◆ **TASK INSTRUCTIONS**: List each line of the data that holds the word "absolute".

◆ **DATA**:
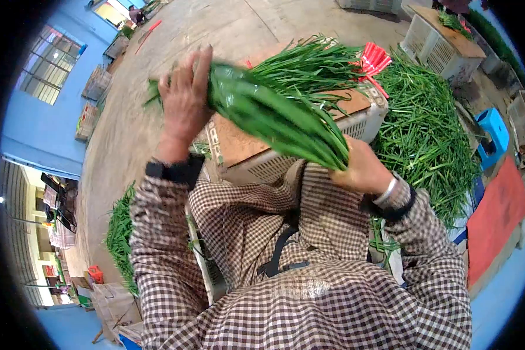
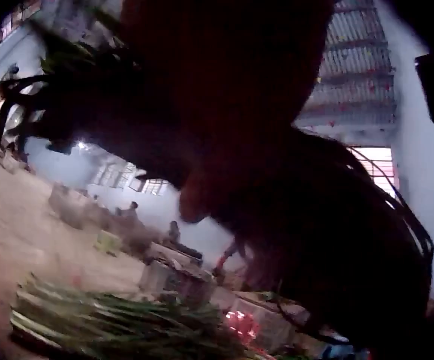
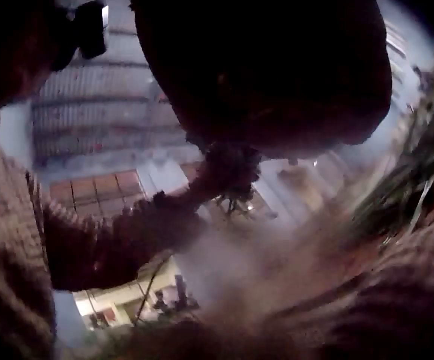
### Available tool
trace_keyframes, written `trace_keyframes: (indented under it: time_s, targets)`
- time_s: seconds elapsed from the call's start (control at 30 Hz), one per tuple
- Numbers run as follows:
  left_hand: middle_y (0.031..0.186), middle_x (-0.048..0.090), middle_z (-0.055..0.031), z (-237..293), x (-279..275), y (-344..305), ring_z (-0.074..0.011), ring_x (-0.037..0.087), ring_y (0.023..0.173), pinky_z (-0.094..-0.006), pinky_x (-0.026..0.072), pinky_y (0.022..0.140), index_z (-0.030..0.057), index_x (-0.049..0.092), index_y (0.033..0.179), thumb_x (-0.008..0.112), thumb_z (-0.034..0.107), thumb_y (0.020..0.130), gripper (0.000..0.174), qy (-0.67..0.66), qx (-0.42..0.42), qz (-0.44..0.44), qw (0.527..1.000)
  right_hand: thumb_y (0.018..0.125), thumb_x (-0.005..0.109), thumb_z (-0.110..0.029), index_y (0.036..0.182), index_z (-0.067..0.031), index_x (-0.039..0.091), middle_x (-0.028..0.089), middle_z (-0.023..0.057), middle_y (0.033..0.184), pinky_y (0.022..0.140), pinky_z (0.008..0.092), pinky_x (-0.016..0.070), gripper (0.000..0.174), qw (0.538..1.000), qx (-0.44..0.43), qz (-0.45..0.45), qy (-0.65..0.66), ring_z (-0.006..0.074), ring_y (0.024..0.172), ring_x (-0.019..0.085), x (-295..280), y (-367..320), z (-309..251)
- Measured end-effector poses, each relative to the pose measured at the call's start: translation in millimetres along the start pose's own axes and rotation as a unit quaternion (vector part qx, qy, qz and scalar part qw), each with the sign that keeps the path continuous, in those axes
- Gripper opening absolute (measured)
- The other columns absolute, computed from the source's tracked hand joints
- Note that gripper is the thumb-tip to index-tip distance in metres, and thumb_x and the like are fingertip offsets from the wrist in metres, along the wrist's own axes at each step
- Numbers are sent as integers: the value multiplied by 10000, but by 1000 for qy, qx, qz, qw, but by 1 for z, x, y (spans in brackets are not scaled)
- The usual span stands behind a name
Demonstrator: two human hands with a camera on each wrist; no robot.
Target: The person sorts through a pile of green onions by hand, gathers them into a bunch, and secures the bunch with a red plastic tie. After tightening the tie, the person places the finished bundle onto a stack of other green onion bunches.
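A bunch of long, flat green leaves that look like garlic chives (image 1: 274,114) slants across the front of the body in the head view. My right hand (image 1: 364,166) grips its narrow end at the lower right. At the upper left, my left hand (image 1: 186,96) lies against the other end, fingers stretched upward and leaf tips showing beyond it. In the left wrist view the bunch (image 2: 337,225) is a dark silhouette under the hand. Beneath it, more chives (image 1: 309,64) lie on a brown board (image 1: 239,140) over a white crate (image 1: 268,169), beside red strips (image 1: 373,58).
A large heap of loose green leaves (image 1: 426,140) lies to the right, near a blue stool (image 1: 493,137) and a red sheet (image 1: 499,216). Another green heap (image 1: 121,233) is at the left. A second board-topped crate (image 1: 443,44) stands at the far right.
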State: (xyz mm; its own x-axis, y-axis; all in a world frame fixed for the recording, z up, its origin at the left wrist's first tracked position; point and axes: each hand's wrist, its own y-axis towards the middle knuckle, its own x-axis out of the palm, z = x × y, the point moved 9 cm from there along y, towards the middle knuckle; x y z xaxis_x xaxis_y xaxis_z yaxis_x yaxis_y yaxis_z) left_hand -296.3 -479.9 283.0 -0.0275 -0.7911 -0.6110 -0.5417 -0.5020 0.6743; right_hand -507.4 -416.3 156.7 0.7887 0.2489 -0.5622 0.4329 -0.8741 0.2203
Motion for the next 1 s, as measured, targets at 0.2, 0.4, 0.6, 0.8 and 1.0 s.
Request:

◆ **RESPONSE TO THIS EXERCISE**:
- Gripper opening absolute (measured)
- The other columns absolute, computed from the source's tracked hand joints

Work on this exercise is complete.